Stringo la mano che mi porge. «Piacere di conoscerti.»
«E io sono Figaro.» Quasi sobbalzo quando la sua voce fa scoppiare la bolla in cui eravamo io e Amy. Mi ero dimenticata che fosse qui.
«Piacere, Figaro» sorride lei. È davvero molto carina, beh, è la sorella di Allen. Rimango colpita da questo pensiero, ma in fondo non è nulla di falso, Allen è oggettivamente un gran bel ragazzo.
Figaro le spiega tutto ciò che c'è da sapere sul violino: i materiali, i componenti e anche qualcosa sulle note e gli spartiti. Io sono con la testa da tutt'altra parte, e mi chiedo perché ancora non sono in macchina diretta verso casa. Finalmente mi riscuoto e interrompo il monologo di Figaro su quanto sia importante avere un liutaio di fiducia per qualsiasi evenienza. «Io vado a casa, ho lezione, ci vediamo Figaro. Ciao, Amy, è stato un piacere.»

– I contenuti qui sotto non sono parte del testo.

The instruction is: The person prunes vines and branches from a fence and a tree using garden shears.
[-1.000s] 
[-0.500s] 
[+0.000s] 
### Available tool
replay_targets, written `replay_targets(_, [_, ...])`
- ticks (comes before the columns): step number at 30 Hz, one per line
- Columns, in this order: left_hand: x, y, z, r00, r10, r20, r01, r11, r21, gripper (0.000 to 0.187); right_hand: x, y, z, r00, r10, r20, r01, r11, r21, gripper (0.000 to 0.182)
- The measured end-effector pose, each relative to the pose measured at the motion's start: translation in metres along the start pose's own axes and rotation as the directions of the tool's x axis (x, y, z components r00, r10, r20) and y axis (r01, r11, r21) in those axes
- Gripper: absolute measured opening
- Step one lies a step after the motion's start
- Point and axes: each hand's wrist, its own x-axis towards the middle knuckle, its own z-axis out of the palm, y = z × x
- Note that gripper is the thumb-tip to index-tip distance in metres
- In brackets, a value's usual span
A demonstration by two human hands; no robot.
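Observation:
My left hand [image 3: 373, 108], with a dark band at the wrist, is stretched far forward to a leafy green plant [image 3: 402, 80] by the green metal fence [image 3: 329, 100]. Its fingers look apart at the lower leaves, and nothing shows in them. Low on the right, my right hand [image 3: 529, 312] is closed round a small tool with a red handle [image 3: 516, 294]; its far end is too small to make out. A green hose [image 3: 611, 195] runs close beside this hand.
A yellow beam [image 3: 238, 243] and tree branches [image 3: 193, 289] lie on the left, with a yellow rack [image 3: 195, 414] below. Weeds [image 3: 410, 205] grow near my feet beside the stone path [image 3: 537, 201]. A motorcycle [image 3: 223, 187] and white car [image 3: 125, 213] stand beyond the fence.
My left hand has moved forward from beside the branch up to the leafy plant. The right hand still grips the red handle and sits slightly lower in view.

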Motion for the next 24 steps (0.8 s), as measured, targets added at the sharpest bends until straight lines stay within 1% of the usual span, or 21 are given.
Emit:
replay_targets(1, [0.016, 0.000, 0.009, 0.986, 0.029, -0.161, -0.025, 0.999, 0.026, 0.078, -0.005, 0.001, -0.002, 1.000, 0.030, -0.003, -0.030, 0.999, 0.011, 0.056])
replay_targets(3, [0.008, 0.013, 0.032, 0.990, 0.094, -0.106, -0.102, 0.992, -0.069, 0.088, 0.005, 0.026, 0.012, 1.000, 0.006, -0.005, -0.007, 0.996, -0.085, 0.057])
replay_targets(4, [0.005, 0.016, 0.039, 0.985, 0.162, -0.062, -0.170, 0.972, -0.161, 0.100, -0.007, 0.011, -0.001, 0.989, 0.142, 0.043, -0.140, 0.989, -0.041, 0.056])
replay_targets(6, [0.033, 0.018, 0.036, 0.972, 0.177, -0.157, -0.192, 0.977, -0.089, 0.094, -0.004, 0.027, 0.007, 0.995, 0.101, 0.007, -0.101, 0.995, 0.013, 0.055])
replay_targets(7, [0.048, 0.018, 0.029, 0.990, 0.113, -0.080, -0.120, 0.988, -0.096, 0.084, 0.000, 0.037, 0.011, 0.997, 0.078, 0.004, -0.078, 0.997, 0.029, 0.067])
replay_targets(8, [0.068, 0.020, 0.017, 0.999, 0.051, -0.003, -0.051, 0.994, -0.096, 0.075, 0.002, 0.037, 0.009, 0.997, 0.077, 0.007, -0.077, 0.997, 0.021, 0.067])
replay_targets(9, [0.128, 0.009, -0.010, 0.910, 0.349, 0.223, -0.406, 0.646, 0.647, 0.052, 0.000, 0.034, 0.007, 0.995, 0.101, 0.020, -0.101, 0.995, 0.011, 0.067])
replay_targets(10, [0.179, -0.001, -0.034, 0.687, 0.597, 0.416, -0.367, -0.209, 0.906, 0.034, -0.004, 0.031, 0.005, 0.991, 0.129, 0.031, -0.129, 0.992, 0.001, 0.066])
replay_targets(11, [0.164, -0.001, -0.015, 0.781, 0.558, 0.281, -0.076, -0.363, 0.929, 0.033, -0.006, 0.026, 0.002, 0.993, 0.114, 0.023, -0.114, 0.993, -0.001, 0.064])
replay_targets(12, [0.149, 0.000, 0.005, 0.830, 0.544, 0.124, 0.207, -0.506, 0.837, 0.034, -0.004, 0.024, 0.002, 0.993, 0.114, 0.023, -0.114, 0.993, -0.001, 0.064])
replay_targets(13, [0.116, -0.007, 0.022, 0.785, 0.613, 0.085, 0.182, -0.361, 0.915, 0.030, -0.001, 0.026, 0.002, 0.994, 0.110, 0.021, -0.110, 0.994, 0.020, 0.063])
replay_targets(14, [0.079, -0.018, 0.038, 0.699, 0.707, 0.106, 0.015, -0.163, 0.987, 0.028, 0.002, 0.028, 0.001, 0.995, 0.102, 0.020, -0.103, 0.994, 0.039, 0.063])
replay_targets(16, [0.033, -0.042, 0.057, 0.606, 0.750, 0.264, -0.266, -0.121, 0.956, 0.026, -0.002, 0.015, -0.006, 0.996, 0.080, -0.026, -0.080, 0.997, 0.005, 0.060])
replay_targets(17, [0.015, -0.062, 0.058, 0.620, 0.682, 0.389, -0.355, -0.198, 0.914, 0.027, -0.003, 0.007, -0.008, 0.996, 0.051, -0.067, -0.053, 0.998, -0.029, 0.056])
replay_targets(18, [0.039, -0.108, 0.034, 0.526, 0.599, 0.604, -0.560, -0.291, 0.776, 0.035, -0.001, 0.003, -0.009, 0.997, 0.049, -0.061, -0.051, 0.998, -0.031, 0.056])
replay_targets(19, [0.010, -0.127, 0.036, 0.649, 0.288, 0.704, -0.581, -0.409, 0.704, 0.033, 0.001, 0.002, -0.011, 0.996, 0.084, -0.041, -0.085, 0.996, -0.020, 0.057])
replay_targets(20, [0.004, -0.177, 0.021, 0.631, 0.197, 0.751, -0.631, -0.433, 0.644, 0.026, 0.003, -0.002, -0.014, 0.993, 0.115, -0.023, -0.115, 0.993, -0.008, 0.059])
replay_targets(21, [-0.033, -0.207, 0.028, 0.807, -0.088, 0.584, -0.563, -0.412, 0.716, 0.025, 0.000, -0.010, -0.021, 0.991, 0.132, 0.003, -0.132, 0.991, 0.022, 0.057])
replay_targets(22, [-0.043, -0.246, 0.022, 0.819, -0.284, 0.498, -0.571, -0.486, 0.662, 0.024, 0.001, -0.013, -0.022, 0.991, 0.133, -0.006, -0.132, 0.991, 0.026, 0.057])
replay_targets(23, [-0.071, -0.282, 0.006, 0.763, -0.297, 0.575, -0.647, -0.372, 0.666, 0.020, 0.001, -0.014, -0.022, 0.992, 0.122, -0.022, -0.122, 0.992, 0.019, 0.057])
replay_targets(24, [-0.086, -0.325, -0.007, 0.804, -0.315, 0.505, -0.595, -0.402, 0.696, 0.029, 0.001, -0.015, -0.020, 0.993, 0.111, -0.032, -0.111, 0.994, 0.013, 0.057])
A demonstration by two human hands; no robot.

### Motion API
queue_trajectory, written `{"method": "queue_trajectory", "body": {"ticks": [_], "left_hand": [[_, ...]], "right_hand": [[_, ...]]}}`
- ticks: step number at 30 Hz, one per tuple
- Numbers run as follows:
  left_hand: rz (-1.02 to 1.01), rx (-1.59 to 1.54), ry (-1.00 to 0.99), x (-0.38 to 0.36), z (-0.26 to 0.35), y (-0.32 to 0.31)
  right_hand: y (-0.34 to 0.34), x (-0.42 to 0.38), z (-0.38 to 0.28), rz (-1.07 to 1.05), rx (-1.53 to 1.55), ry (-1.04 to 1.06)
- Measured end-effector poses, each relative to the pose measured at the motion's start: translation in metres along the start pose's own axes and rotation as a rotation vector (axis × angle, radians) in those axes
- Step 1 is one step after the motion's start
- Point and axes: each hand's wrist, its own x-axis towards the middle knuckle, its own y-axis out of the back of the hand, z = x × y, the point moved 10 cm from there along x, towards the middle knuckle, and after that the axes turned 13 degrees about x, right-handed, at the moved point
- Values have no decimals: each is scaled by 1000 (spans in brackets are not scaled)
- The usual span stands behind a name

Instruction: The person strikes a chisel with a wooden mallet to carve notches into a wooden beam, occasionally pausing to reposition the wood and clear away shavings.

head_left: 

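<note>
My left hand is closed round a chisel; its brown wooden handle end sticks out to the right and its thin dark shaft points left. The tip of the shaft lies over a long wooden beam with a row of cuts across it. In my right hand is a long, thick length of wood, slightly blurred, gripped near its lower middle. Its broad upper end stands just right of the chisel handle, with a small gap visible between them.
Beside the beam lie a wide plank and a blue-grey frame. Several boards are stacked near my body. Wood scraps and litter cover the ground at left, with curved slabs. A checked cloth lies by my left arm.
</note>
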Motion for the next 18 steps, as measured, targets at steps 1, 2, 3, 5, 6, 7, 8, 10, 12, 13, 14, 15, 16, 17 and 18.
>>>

«Ciao, cherie, mi raccomando tieni sempre a mente quello che ti ho detto. Buona serata.» Figaro si sistema gli occhiali, poi mi sorride. Ricambio il suo sorriso.
«Ciao, Cheyenne, spero di rivederti a scuola!» Amy mi rivolge un sorriso radioso che le illumina tutto il volto. È molto più che "carina", mi correggo. Il suo sorriso mi lascia stranamente di buonumore e salgo in macchina felice, ma solo a pensare all'imminente cena con la mia famiglia, un'ombra scura si manifesta inghiottendomi completamente.